Se il varo di un nuovo testo costituzionale per i dirigenti taiwanesi
non implica automaticamente il cambiamento dello "status quo" attuale,
Pechino al contrario potrebbe intenderlo come una dichiarazione
d'indipendenza, un atto contro il quale il governo cinese ha sempre
affermato che avrebbe risposto con un'azione militare. Sul piano
diplomatico l'Unione Europea e gli Stati Uniti hanno più volte affermato
la loro contrarietà ad un'eventuale indipendenza del paese riaffermando
il principio dell'esistenza di "una sola Cina", anche se Washington ha
sempre ribadito che non accetterà nessuna azione di forza da parte di
Pechino. Pur avendo l'amministrazione Bush adottato una posizione più
favorevole a Taiwan rispetto a quella seguita a suo tempo da Clinton,
gli Stati Uniti temono però di venire coinvolti in uno scontro con la
Cina nel caso Taipei decidesse di proclamare l' indipendenza. Su quale
potranno essere gli scenari futuri per Taiwan, gli analisti esprimono
pareri contrastanti. Se da una parte vi è chi sostiene come la crescita
economica cinese, e la sempre maggiore integrazione che va realizzandosi
tra Pechino e le altre nazioni asiatiche, rischi di isolare Taipei che
per via del suo status politico incerto non può inquadrare in ambito
ufficiale i suoi rapporti economici con la Cina; dall'altra invece c'è
chi afferma come il tempo costituisca il maggior alleato di Taiwan, come
ricordava in un suo editoriale l' "International Herald Tribune"

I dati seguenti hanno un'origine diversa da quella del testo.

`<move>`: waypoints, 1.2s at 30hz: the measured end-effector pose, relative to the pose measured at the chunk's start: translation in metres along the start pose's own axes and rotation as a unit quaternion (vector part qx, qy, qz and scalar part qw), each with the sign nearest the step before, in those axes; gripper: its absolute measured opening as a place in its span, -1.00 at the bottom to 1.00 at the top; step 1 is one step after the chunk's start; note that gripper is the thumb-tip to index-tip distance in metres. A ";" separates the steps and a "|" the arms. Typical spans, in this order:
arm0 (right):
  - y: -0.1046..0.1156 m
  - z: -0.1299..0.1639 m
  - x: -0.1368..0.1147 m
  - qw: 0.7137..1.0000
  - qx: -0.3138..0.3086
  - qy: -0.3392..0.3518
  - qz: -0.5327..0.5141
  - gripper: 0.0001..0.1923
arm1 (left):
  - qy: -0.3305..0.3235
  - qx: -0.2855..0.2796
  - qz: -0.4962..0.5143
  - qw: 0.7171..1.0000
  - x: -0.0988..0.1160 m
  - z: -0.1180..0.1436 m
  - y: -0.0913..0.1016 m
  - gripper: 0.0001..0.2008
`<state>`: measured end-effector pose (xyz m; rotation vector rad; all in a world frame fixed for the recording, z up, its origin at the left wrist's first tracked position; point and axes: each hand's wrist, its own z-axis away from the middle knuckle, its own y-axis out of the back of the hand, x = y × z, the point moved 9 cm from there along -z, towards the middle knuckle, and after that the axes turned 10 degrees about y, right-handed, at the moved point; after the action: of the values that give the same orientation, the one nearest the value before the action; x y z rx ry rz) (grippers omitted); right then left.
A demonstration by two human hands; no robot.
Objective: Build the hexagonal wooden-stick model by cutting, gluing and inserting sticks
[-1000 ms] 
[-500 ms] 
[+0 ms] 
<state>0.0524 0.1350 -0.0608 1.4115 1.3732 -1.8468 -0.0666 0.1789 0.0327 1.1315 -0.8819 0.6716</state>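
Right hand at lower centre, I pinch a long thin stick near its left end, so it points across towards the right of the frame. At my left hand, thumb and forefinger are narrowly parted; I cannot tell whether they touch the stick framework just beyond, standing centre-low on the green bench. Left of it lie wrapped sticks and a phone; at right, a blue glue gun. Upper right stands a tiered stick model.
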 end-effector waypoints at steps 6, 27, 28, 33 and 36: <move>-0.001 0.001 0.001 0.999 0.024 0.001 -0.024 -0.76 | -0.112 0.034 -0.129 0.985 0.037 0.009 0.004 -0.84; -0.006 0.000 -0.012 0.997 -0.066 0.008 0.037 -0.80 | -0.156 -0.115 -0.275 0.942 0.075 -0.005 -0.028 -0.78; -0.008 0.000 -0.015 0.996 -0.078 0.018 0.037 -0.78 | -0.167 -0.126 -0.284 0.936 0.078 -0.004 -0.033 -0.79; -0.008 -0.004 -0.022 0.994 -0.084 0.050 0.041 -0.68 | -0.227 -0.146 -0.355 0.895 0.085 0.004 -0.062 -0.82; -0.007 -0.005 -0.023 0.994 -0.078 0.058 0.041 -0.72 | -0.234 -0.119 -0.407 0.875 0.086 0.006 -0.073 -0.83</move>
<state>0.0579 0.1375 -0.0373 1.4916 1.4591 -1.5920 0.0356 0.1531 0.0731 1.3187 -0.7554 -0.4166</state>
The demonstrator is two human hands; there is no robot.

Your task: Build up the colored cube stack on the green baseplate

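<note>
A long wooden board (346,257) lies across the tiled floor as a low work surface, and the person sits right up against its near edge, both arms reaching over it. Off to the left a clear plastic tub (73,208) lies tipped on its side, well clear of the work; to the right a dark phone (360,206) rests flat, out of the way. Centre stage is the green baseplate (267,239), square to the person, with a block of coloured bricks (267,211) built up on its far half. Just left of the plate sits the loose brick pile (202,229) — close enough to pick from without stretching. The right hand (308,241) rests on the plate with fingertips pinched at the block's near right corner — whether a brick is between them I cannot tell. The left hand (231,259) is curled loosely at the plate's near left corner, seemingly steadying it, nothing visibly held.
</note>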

(Patience Taiwan, del 17 marzo) proprio il boom economico potrebbe
portare in pochi anni all'emergere di una nuova generazione di cinesi
pronta a richiedere delle aperture democratiche al regime e più disposta
ad accettare la sovranità taiwanese.
Proprio le relazioni economiche costituiscono forse lo strumento più
valido per capire come si svilupperanno le relazioni tra i due paesi in
futuro. Se dal lato politico i rapporti tra Pechino e Taipei restano
tesi ed improntati alla diffidenza, da quello economico l'interscambio
non ha mai smesso di crescere. Taiwan rappresenta oggi il secondo
partner commerciale di Pechino, mentre gli imprenditori dell'isola hanno
investito nel 2002 nella Repubblica Popolare una cifra pari a 3,8
miliardi di dollari, senza contare che un gran numero di aziende
taiwanesi ha poi trasferito in questi anni la sua sede nella Cina
meridionale per il basso costo del lavoro e per le vantaggiose
condizioni offerte dal paese. Proprio la sempre maggiore integrazione
economica, a detta di alcuni osservatori, potrebbe però indebolire le
spinte autonomiste taiwanesi, facendo assumere al governo di Taipei un
atteggiamento più morbido verso Pechino che a lungo andare potrebbe
portare ad una riunificazione di fatto con la Cina Popolare. Come sempre
nel caso cinese è azzardato fare previsioni. Ma è chiaro che, da come si
evolveranno i rapporti tra le due Cine, dipenderà la stabilità dell'Asia
e dell'intero equilibrio internazionale.